Tim van der Wiel, Founder and Creative Director GoSpooky

The life of a marketer has become a lot harder in the last few years. This is because there is an excessive amount of ways to advertise something nowadays. Marketers always strive to get as much exposure and actions from one advertisement as possible. The problem here is that sometimes we have little to no progress on the channels we’re already using. That’s why it’s important for companies to continuously analyze the market so that they can be the first to find the best upcoming place to get exposure and eventually their return on investment. Possibilities here are to try out different channels, switching up your content or simply just focusing on a different target group. As companies we must try to walk other avenues, we got to try something different and new. Who knows? This new path might just give us the publicity we need. All publicity is good publicity, it is exposure, a way for people to get to know us and talk about our brand. Any bit of exposure can have an impact on how people know and perceive your brand. Just like Tim van der Wiel stated: it starts with a conversation and before you know it, it becomes a brand that people identify with, it becomes part of their culture.

5

 “We need to invest in cultural and emotional innovation like we invest in product and brand innovation.”

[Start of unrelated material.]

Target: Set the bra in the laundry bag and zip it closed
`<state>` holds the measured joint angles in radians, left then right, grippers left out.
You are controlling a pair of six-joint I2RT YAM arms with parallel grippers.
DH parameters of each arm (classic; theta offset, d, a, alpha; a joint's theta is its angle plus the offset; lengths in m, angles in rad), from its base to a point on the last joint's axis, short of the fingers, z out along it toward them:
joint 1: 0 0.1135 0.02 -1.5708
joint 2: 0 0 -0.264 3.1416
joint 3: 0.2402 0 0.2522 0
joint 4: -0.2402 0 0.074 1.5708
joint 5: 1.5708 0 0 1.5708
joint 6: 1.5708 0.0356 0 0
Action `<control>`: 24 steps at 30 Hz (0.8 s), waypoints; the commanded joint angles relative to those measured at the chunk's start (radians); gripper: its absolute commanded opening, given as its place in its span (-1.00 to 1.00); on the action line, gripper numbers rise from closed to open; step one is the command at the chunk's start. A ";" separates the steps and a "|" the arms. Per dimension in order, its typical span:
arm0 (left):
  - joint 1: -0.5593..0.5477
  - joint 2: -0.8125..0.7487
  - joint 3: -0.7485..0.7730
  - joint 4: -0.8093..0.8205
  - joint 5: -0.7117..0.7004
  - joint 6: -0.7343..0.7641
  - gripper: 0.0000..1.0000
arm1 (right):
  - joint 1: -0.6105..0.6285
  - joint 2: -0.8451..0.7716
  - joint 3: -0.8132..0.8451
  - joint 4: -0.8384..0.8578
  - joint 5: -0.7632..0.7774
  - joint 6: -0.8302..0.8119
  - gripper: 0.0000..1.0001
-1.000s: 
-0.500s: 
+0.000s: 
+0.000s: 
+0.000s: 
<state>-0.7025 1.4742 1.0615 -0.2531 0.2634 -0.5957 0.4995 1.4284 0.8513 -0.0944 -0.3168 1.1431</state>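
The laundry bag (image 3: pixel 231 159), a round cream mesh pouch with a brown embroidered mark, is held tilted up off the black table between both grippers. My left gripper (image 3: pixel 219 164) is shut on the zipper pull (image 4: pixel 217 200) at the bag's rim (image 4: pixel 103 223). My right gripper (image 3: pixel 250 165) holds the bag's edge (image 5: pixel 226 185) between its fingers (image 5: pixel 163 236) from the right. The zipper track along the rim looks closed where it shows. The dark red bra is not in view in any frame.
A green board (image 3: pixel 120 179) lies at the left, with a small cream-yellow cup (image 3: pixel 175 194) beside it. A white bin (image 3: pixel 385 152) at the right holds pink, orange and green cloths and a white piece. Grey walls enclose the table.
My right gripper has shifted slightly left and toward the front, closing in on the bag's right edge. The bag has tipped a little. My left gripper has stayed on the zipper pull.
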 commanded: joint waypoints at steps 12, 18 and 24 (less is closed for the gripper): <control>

Stephen Gates, Head Design Evangelist InVision

Let’s start by saying that no team in the world is perfect. The same goes for companies. In fact, according to Stephen Gates, every company in the world is dysfunctional. Whoever you think is doing it right, whoever you want to work for that seems like they got it figured out, they don’t. The thing is either they hide it better than you do or they’re more transparent about their problems. Every company has problems. It’s how they deal with it, how transparent they are with it, that makes the difference. This means that even though no team is perfect, we still have to strive to get the best teamwork. This is because the experience you’re putting out reflects the way your internal teams are working together. Your work is your truth. Sometimes this is hard because every creative, every leader, feels like they’re doing/getting it wrong. The reality is that whenever you’re a creative you have things like your education, your childhood, your career and insecurities that make you different and unique. Society teaches us that we are not good enough when we are not like everybody else. This is ridiculous because the people who we admire and think are the best, they took that insecurity and made that difference their unique strength. As individuals in a team, we must bring these unique strengths together to create sustainable work that is up to standards and that will have value for years to come.